• [What is needed]: Please restate verbatim the lines that open the listing below, ending with the line in which "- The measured" occurs.

══ Data shown

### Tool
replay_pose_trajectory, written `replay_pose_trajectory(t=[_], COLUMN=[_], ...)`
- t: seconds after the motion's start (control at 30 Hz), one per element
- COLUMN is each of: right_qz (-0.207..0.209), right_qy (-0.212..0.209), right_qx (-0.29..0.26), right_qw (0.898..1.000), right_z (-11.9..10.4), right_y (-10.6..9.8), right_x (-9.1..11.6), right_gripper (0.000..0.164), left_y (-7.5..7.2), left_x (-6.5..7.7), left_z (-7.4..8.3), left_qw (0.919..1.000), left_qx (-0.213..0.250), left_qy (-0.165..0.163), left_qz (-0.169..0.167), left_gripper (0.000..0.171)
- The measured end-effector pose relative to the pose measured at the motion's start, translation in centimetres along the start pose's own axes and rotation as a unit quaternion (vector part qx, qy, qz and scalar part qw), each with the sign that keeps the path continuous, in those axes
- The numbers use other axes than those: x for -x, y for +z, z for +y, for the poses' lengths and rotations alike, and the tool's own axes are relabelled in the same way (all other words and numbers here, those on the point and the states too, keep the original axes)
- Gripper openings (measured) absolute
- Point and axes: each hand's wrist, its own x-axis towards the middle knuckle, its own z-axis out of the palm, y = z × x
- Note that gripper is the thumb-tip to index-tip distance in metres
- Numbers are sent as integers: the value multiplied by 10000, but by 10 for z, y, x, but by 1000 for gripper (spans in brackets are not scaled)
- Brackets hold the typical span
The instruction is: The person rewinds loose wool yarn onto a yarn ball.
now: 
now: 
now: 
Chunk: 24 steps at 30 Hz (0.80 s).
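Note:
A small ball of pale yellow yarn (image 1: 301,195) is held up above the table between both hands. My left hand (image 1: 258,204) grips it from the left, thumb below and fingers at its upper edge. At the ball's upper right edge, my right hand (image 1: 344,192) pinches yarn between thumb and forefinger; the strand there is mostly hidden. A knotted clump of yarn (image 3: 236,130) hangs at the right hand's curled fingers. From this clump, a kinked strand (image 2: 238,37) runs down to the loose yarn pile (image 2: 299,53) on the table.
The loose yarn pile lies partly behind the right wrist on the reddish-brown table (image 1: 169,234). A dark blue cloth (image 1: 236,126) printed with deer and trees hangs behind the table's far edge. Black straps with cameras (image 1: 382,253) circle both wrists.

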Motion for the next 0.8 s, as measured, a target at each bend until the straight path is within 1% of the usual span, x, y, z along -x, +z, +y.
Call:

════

• [Expected output]:
### Tool
replay_pose_trajectory, written `replay_pose_trajectory(t=[_], COLUMN=[_], ...)`
- t: seconds after the motion's start (control at 30 Hz), one per element
- COLUMN is each of: right_qz (-0.207..0.209), right_qy (-0.212..0.209), right_qx (-0.29..0.26), right_qw (0.898..1.000), right_z (-11.9..10.4), right_y (-10.6..9.8), right_x (-9.1..11.6), right_gripper (0.000..0.164), left_y (-7.5..7.2), left_x (-6.5..7.7), left_z (-7.4..8.3), left_qw (0.919..1.000), left_qx (-0.213..0.250), left_qy (-0.165..0.163), left_qz (-0.169..0.167), left_gripper (0.000..0.171)
- The measured end-effector pose relative to the pose measured at the motion's start, translation in centimetres along the start pose's own axes and rotation as a unit quaternion (vector part qx, qy, qz and scalar part qw), each with the sign that keeps the path continuous, in those axes

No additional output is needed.